START Record extracts
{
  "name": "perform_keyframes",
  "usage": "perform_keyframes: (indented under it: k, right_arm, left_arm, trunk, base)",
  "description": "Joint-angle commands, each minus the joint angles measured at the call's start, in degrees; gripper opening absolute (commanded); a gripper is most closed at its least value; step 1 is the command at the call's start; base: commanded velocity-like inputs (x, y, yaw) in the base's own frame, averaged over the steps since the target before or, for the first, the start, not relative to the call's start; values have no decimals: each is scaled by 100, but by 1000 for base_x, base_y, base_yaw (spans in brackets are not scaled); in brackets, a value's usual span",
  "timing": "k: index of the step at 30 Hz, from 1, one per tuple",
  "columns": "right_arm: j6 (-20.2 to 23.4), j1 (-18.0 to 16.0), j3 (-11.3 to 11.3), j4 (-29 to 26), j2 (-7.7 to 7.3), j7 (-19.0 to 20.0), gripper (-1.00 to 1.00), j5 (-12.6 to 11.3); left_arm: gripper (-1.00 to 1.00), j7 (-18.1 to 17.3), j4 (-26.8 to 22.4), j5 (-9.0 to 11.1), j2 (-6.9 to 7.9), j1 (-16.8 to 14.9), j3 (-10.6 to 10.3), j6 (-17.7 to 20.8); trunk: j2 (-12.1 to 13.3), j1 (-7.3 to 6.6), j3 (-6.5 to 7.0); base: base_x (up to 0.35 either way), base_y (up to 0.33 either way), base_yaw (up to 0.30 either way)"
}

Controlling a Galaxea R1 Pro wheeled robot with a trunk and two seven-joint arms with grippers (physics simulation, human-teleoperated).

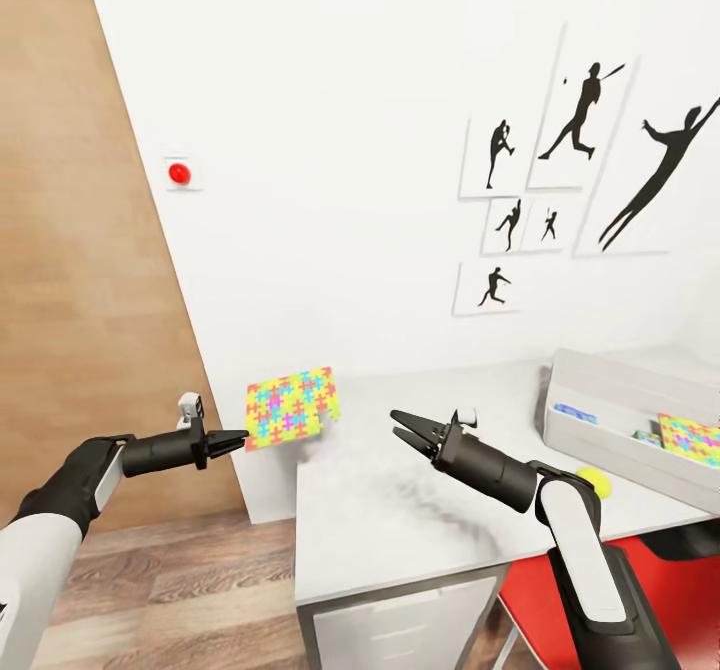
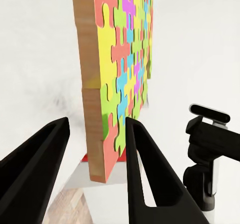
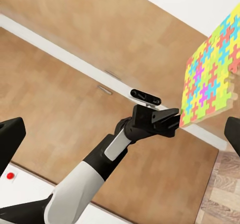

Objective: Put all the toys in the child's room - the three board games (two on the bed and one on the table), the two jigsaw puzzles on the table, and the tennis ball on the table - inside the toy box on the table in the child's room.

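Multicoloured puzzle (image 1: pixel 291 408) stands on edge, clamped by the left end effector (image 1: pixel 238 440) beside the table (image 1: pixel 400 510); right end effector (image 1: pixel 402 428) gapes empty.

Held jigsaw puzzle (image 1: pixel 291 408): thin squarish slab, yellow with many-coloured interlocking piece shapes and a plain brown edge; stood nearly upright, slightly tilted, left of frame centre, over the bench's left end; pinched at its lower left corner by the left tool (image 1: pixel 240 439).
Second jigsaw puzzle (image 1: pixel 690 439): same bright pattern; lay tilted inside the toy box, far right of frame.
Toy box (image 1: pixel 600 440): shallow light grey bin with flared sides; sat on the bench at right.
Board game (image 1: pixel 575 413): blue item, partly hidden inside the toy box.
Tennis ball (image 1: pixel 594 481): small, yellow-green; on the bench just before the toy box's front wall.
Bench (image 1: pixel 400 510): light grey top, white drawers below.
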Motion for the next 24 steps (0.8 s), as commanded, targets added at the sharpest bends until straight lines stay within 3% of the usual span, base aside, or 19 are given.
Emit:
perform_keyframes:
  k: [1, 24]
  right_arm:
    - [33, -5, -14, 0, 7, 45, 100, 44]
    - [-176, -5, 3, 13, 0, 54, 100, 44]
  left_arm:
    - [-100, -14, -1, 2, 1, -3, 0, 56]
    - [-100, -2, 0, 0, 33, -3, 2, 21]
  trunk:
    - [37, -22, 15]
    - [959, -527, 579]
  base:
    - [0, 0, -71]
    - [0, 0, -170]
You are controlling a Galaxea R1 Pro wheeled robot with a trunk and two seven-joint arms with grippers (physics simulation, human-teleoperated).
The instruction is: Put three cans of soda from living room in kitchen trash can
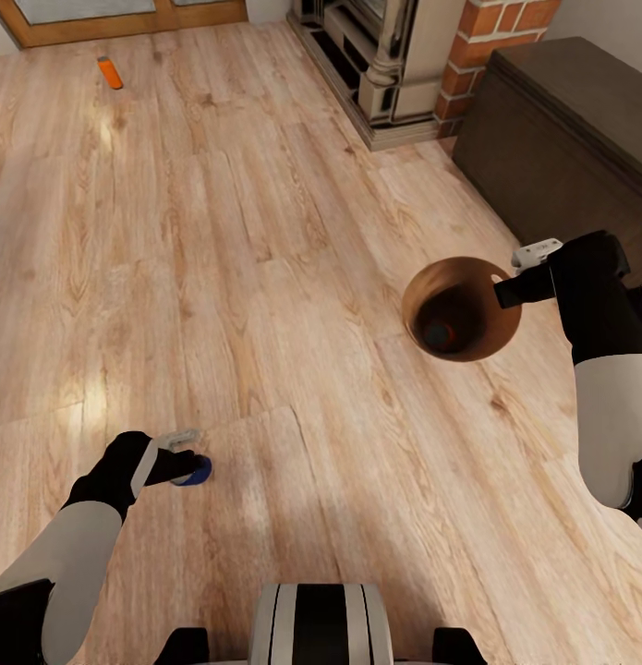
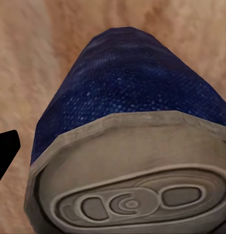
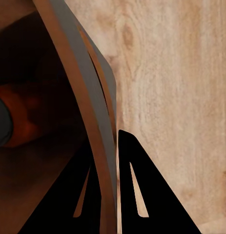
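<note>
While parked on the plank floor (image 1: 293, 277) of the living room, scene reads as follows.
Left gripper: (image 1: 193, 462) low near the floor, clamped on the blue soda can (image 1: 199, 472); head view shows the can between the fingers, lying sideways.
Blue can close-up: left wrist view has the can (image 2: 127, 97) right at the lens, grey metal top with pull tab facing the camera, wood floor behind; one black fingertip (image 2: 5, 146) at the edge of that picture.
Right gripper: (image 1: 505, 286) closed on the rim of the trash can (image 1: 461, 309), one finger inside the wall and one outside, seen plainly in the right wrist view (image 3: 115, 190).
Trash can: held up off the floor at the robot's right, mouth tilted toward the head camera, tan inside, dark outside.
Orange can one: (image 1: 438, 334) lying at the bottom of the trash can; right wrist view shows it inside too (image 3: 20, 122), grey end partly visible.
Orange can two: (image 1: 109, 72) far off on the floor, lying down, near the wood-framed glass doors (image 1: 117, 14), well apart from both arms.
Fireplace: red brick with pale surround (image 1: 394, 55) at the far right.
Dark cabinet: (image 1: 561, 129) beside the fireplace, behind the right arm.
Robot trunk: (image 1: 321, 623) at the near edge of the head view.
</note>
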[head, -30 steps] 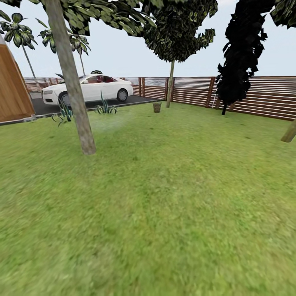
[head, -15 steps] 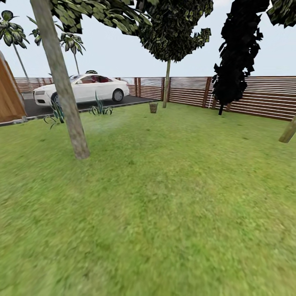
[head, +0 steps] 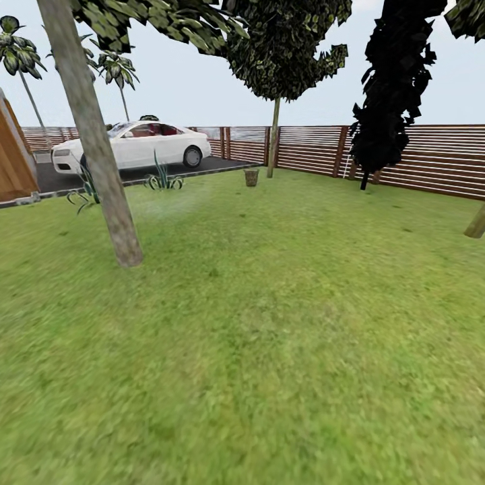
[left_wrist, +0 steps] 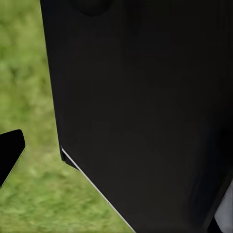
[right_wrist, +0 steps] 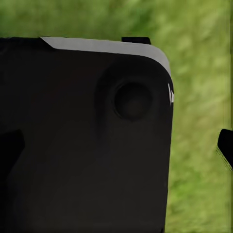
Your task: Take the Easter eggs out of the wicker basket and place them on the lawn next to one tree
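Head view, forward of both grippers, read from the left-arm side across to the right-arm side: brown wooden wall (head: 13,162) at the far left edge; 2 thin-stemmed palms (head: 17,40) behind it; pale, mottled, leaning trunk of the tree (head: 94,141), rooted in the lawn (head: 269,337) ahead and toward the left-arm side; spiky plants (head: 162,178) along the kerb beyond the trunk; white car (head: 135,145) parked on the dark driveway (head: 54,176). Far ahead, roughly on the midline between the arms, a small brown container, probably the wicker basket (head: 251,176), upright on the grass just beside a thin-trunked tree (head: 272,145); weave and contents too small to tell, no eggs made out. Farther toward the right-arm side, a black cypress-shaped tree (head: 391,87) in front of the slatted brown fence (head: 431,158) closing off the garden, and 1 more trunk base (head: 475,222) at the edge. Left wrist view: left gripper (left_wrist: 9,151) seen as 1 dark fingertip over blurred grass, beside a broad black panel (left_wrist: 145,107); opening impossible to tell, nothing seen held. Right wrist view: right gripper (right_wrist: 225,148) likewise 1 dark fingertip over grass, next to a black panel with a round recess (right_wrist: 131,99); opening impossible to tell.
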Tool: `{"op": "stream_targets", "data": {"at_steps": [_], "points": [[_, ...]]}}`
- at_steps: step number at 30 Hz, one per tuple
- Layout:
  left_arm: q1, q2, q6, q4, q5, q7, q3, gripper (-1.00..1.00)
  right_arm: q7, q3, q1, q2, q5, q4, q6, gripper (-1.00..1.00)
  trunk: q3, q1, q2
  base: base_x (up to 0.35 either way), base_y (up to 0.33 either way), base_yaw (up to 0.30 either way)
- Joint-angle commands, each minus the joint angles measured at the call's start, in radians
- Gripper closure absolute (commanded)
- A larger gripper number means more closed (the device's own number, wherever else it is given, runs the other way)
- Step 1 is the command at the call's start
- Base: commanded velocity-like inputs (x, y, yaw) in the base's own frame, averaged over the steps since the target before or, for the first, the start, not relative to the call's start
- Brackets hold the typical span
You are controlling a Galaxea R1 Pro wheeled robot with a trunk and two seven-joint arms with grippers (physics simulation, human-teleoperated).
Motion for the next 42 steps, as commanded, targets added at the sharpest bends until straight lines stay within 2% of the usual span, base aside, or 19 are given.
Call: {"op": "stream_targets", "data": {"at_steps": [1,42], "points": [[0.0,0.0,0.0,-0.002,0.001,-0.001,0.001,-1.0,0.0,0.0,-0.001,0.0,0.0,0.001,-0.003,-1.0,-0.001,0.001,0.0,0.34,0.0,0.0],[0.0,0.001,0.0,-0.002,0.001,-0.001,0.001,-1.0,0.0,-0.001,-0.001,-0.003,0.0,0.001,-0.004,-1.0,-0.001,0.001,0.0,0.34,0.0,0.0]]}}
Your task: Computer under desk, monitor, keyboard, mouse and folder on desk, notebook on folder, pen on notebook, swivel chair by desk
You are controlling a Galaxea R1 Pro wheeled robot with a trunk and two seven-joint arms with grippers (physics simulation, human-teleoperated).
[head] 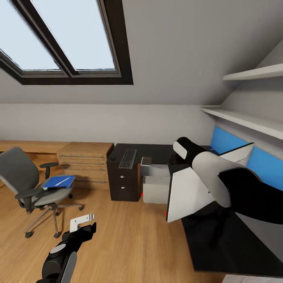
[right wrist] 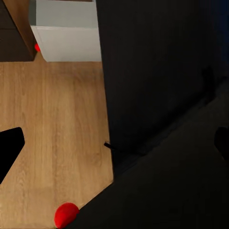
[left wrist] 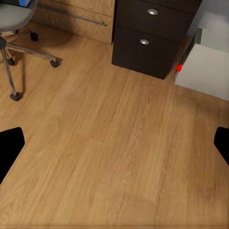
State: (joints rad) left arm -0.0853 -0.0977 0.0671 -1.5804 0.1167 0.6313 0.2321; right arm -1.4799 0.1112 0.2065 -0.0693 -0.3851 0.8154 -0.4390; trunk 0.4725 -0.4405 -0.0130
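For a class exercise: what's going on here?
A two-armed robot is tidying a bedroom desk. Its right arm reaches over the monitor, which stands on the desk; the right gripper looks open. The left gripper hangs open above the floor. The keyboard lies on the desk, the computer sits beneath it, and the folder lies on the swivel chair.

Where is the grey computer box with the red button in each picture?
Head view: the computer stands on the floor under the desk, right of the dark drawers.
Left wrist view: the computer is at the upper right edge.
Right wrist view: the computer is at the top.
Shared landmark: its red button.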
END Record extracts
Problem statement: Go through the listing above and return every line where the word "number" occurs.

Task output:
- at_steps: step number at 30 Hz, one per tuple
- A larger gripper number means more closed (the device's own number, wherever else it is given, runs the other way)

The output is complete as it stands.